Milledgeville M. E. Church - The first class meeting was held in James McCreedy's barn, about three quarters of a mile southwest of Milledgeville, on the farm now owned by Aug. Moeller. The members of this class were as follows: Joseph Allison, Rebecca Allison, Isaac Marker, John T. DeGroff, Lucinda DeGroff, James and Polly McCreedy, Isaac Mason, Fisher and Jane G. Allison, Dorcas Estabrook, and about three others, whose names the writer was unable to ascertain. Of these, only four are now living - Fisher and Jane G. Allison, Rebecca Allison and Dorcas Estabrook.
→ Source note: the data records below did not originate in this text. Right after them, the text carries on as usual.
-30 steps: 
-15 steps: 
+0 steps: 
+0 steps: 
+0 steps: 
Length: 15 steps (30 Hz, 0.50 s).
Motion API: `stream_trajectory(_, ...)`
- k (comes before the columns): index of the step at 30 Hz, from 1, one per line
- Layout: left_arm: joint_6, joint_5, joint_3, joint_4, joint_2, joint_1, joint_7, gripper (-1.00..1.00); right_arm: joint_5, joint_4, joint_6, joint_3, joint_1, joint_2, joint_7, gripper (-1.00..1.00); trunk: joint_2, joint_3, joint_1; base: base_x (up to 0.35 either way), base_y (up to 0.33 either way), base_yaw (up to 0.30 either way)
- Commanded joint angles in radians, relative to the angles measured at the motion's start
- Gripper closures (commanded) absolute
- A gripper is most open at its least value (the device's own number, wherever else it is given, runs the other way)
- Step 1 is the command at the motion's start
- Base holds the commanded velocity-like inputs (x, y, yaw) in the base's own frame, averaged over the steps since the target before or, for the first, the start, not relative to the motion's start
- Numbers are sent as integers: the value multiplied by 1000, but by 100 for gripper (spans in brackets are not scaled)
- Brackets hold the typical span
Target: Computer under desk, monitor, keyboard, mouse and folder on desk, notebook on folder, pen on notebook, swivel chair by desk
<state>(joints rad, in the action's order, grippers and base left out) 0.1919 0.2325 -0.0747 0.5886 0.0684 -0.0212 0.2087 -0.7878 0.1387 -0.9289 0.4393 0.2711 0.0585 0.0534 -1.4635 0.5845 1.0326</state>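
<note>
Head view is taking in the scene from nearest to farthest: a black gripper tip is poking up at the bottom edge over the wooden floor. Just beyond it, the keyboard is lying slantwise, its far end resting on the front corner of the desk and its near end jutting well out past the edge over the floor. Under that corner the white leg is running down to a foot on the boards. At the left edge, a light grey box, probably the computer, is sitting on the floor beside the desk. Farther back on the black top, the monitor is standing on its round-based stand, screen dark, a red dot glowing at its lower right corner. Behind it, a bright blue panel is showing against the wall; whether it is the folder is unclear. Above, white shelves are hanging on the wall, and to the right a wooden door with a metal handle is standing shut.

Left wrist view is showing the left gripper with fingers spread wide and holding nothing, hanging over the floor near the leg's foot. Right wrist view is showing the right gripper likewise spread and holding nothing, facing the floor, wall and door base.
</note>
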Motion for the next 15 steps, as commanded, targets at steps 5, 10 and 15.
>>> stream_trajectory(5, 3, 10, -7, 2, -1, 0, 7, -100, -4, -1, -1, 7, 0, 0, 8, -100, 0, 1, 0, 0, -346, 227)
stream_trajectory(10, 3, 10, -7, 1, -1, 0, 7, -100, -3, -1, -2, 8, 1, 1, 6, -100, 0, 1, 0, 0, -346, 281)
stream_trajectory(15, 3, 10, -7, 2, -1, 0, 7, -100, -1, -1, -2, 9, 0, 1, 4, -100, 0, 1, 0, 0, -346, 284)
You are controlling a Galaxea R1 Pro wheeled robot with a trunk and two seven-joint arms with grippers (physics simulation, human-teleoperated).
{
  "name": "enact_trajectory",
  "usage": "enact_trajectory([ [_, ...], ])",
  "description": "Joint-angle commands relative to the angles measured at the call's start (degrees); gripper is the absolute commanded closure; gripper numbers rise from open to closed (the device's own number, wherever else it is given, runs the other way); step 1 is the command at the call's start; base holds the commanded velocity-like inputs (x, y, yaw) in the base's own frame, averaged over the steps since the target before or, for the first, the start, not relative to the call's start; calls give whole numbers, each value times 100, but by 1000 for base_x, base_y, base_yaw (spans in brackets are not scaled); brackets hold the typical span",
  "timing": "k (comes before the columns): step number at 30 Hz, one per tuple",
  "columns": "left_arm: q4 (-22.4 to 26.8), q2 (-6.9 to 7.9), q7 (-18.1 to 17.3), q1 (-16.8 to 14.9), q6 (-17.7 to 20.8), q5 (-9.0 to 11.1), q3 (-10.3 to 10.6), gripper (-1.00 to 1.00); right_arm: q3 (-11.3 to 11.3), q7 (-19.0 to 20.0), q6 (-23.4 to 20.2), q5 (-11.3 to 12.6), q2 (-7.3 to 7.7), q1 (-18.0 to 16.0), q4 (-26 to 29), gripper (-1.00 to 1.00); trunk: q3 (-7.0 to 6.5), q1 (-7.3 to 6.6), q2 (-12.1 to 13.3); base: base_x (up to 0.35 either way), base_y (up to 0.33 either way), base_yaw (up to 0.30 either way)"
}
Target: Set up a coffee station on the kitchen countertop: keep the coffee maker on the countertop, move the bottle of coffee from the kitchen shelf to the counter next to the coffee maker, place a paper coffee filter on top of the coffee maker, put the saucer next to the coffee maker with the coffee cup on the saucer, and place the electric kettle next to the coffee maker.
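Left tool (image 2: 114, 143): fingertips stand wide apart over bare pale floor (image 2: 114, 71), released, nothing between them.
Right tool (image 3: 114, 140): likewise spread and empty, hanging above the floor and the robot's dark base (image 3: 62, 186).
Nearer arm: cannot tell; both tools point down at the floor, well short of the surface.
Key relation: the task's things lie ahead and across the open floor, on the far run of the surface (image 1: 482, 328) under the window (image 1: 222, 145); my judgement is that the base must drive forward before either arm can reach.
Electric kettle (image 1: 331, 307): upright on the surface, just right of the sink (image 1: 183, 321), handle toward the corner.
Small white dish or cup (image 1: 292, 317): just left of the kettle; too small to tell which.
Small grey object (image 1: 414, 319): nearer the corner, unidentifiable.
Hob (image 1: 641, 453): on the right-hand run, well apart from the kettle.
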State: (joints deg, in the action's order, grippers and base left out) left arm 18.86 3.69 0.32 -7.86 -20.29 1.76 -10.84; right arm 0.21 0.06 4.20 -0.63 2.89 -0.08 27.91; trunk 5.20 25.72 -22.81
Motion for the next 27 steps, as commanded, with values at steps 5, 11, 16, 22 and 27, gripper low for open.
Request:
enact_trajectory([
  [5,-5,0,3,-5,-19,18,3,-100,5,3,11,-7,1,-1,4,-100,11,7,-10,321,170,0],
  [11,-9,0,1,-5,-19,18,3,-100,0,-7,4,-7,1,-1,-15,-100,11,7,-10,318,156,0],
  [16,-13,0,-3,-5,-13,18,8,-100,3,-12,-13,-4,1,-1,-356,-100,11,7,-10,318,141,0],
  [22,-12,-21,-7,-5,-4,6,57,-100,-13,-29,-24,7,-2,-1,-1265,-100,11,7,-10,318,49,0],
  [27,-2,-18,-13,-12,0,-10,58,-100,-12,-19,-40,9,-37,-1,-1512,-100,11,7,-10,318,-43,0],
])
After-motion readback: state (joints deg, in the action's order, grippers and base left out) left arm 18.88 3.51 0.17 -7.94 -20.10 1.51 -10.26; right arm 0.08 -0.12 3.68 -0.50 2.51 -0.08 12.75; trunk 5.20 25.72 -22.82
On the 19th of February, 1855, Chester Olmsted and George W. Harris started to Chicago to buy lumber for the church building, which was put up by George W. Harris, and was completed at a cost of $3,500; was dedicated February 8, 1866; sermon was preached by Rev. Dr. Hitchcock.

Names of pastors: Revs. A. M. Early, Isaac Searles, R. L. Averill, B. C. Rawley, W. P. Jones, B. H. Cartright, Boyd Low, M. Decker, M. Bourne, M. Hannah, Z. D. Paddock, S. Guyer, O. Hutchins, A. W. McCausland, F. R. Mastin, M. L. Rice, James Willing, Joseph Wardell, G. W. Perry, R. Brotherton, A. P. Hatch, J. T. Cooper, and C. E. Smith, present pastor.

The first school taught in Milledgeville was taught in a private house, by Miss Miriam Whitney, daughter of old Dr. Whitney, of Belvidere, in the Summer or Fall of 1847.

The first school house built under the school law was built in 1852, costing about $400.

The present school building was built the past year. The contract was let June 16, 1877. It contains four rooms, and is a fine, commodious building, costing about $6,000.